Word that dependencies between duties are implied by means of every operate arguments. Right here we’ve a easy chaining order however issues can get rather more advanced. Taskflow API additionally solves the communication drawback between duties, so there’s a restricted want to make use of XComs.

Scheduling

Scheduling jobs is without doubt one of the core options of Airflow. This may be finished utilizing the schedule_interval argument which receives a cron expression, a datetime.timedelta object, or a predefined preset comparable to @hourly, @each day and many others. A extra versatile method is to make use of the lately added timetables that allow you to outline customized schedules utilizing Python.

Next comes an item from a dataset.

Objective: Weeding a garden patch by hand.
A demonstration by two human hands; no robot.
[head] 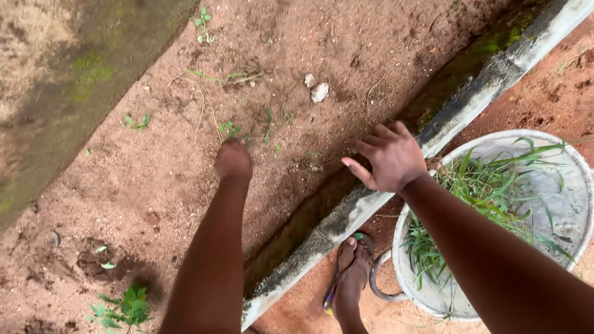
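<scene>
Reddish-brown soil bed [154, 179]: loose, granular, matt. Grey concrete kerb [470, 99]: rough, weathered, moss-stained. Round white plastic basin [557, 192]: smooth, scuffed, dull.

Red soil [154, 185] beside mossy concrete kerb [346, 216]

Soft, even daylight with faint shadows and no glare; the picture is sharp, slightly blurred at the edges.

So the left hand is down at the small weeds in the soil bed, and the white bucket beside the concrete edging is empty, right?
Not quite. The head view shows the white bucket already holds pulled grass, so it is not empty. The rest stands: the left hand is down at the small weeds in the soil bed, and the bucket sits beside the concrete edging.
</scene>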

Right here is an instance of how you can use the schedule_interval argument. The under DAG will likely be executed each day.

@dag(

start_date=datetime(2023,1,1),

schedule_interval = '@each day',

catchup =False

)

def my_dag():

move

Two crucial ideas you should perceive relating to scheduling are backfilling and catchup.

As soon as we outline a DAG, we arrange a begin date and a schedule interval. If catchup=True, Airflow will create DAG runs for all schedule intervals from the beginning date till the present date. If catchup=False, Airflow will schedule solely runs from the present date.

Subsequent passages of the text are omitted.